Born 1893 at Kirkcudbright, the third son of Mr and Mrs Adam Garmory, nee Mary McGuffog, 61 Millburn Street, Kirkcudbright. Tom was taken to his first day at Church School, Kirkcudbright, 16th August 1897 by his father Adam, a local Roadman. On completion of his schooldays Tom served his apprenticeship as a grocer with Mr Ebeneezer Dalziel, 28-30 Castle Street and worked in Troon for a spell before answering the call to arms for the 1914-18 War.

Tom enlisted on 2nd June 1915 as Private 2985 with the 17th Highland Light Infantry (D Company). He landed in France in November 1915 and was wounded in action on 1st July 1916, the opening day of the Battle of the Somme. After recovering from his wounds he transferred to the 8th York & Lancaster Regiment and was promoted to Sergeant No 34834. Tom went on to serve on the Eastern and Western Fronts (Somme, Ypres and Italian Offensive).

In 1918 Tom was awarded the Distinguished Conduct Medal for Conspicuous Gallantry in the North Italian Offensive.

“For a long period during operations Tom was responsible for guiding ration parties to their destination each night, and in spite of very heavy hostile shelling, he succeeded in getting all rations and stores through. On many occasions he went out alone to find lost parties, and always showed a complete disregard of personal danger”.

Article in the Dumfries and Galloway Standard of Wednesday 3rd January 1920 reads –

At Kirkcudbright Town Council Meeting – Sgt. Thomas Garmory, 3rd son of Adam Garmory was Honoured as Burgess of the Royal Burgh in honour of his record of distinguished and valorous conduct for which he received the DCM)” .

“3rd son of Adam Galmory, (Roadman) of Milburn St. Kirkcudbright…. 26yrs old ….Apprenticed with E. Dalziel (Grocer) of Castle St. Enlisted in Highland Light Infantry, Glasgow Chamber of Commerce Battalion. Went to France in November 1915″.

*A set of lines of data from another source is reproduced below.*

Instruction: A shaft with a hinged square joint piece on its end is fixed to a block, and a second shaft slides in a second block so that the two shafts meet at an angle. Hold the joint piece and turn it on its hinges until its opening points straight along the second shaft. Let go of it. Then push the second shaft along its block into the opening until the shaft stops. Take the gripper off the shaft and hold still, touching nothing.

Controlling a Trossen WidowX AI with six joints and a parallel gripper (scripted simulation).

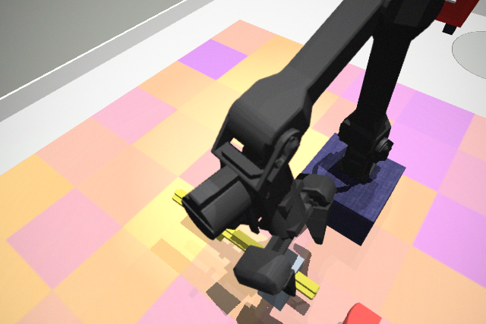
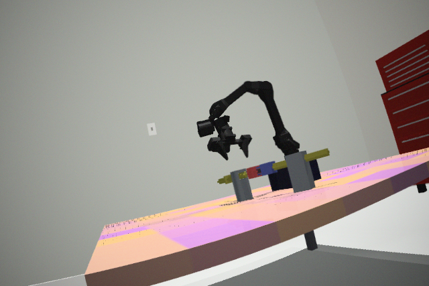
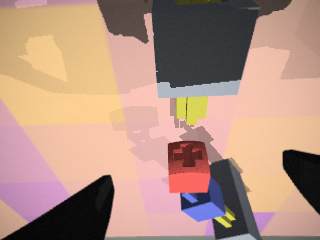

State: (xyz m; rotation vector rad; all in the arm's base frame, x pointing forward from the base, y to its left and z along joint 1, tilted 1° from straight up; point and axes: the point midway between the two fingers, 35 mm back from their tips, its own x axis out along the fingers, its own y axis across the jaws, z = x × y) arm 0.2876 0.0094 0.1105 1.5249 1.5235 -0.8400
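Observation:
My gripper (image 1: 305, 267) (image 2: 236, 157) (image 3: 195, 170) is open and empty, above the joint. The red square joint piece (image 1: 363, 314) (image 2: 253, 172) (image 3: 189, 182) shows between the fingertips in the wrist view, touched by neither. Its dark cross-shaped opening faces roughly towards the sliding yellow shaft (image 1: 307, 284) (image 2: 225, 179) (image 3: 197, 107); I cannot tell its exact angle. A gap separates them. The sliding shaft runs through a grey block (image 2: 242, 189) (image 3: 205, 50). The blue hinge part (image 2: 267, 167) (image 3: 202, 207) joins the red piece to the fixed yellow shaft (image 2: 317, 155) (image 3: 227, 217).
The fixed shaft passes through the taller grey block (image 2: 299, 172) (image 3: 232, 195). The arm's dark blue base (image 1: 353, 210) stands behind the joint assembly in the exterior view. In the top view the arm hides part of the sliding shaft. A red cabinet (image 2: 409, 102) stands beyond the table.

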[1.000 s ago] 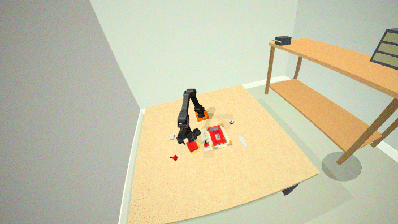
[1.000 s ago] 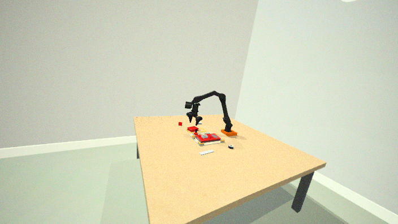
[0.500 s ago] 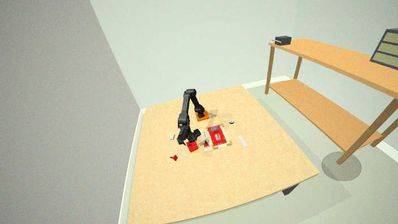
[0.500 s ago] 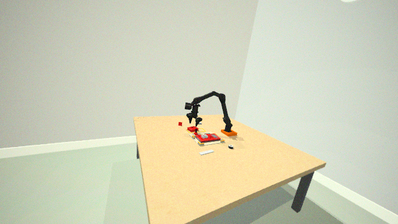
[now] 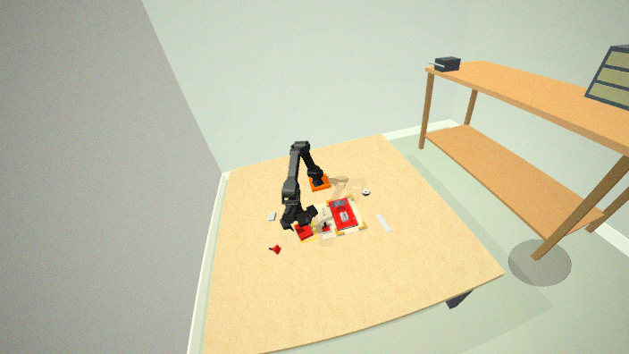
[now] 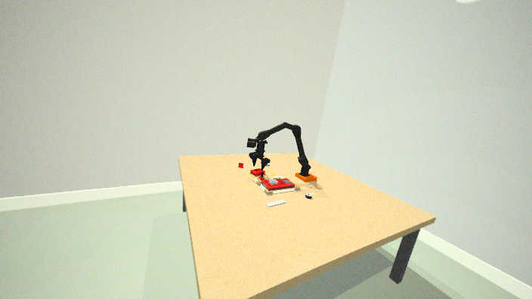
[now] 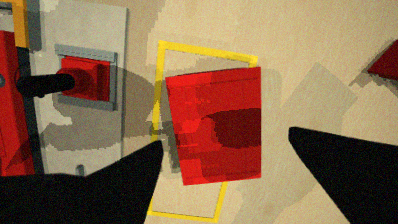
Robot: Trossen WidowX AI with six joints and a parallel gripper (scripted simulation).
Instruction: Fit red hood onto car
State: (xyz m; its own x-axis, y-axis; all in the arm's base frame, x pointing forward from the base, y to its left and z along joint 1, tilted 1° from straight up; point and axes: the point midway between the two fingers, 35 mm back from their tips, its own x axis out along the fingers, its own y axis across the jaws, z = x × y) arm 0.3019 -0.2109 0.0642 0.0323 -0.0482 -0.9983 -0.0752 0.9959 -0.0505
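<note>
The red hood [image 5: 306,231] [image 6: 257,172] [image 7: 217,125] lies flat on the table, partly inside a yellow outline [image 7: 205,50]. My gripper [image 5: 299,224] [image 6: 261,164] [image 7: 225,140] is open. It hangs a little above the hood, pointing down, with one finger on each side of it. Neither finger touches the hood. The red chassis [image 5: 341,211] [image 6: 279,184] [image 7: 7,100] sits in its jig [image 5: 363,225] to the right of the hood in the top view. A grey engine block [image 5: 343,216] [image 6: 273,182] is on it. The pegs are too small to see.
A grey plate with a small red part and a black knob [image 7: 85,77] lies between hood and chassis. A small red piece [image 5: 276,249] [image 6: 241,164] [image 7: 385,62], a grey strip [image 5: 382,223] [image 6: 276,203] and a wheel [image 5: 365,192] [image 6: 308,195] lie loose. The arm's orange base [image 5: 319,184] [image 6: 306,176] stands behind the jig.
</note>
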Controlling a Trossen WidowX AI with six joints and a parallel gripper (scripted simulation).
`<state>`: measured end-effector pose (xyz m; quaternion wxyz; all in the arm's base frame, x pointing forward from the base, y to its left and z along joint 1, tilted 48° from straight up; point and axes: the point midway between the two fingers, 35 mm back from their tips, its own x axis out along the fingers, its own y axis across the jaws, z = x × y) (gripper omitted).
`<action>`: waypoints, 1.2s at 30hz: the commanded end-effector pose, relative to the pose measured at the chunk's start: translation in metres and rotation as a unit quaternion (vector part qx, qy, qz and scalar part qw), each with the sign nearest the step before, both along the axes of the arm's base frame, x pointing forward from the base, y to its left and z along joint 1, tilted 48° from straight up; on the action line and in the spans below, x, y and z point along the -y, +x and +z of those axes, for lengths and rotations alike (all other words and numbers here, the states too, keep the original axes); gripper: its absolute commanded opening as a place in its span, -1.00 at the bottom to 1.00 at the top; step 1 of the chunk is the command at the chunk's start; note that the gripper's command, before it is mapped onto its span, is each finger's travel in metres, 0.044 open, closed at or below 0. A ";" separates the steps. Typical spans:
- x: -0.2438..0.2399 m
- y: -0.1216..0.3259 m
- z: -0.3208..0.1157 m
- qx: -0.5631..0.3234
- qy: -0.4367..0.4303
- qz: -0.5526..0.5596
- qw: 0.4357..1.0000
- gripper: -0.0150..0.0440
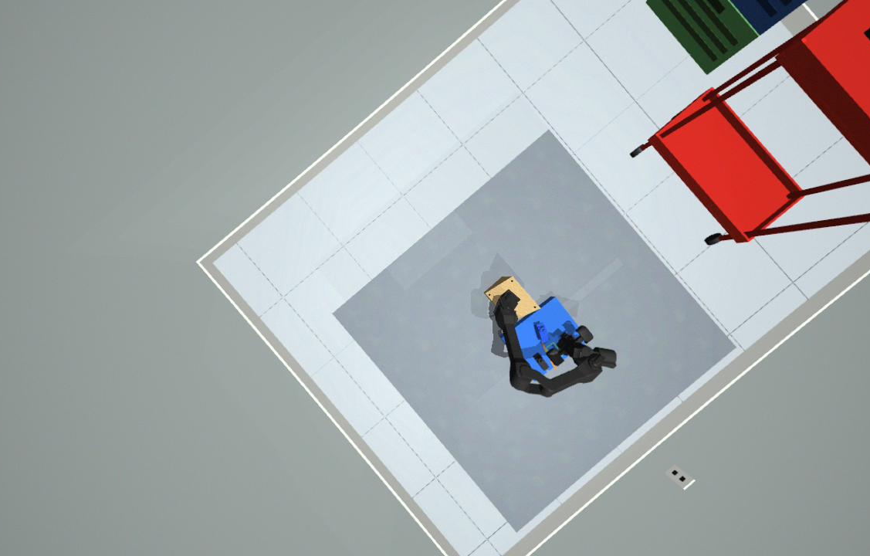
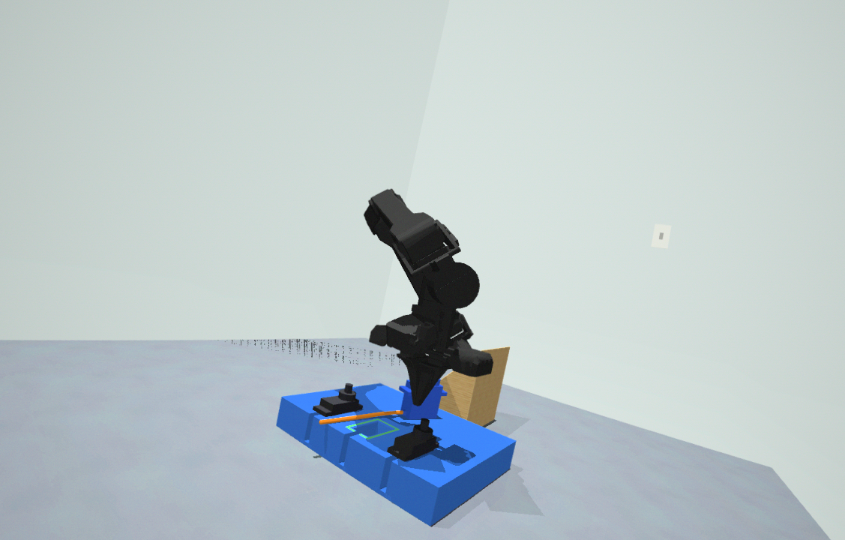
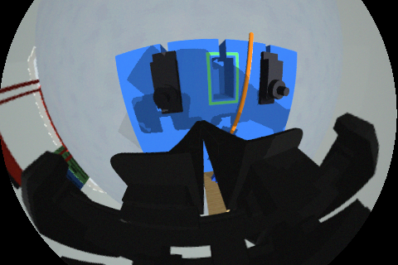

“He has shown himself to be a magnificent type of the young manhood of our country”.

Sergeant Garmory thanked and responded, “Similar action was done by hundreds every day during the war”.

There is also an entry in THE ROLL OF BURGESSES OF THE ROYAL BURGH OF KIRKCUDBRIGHT stating –

“31st December 1924, Thomas Garmory  Millburn Street, was granted the Freedom of the Borough of Kirkcudbright and a Gold Medal from the Council of Troon”.

In 1923 at the age of 30 Tom married 22 years old Helen McConville Slavin of 5 Coalhill Avenue, Motherwell. They had daughters Helen Train Garmory in 1924, Mary McGuffog Garmory in 1925, Vera McGuffog Garmory in 1931 and son Thomas in 1934 followed by another daughter May Garmory in 1935/36. During this time Tom had joined Kilmarnock Co-operative Society and worked his way up to a position as Manager while living at Dalziel near Motherwell.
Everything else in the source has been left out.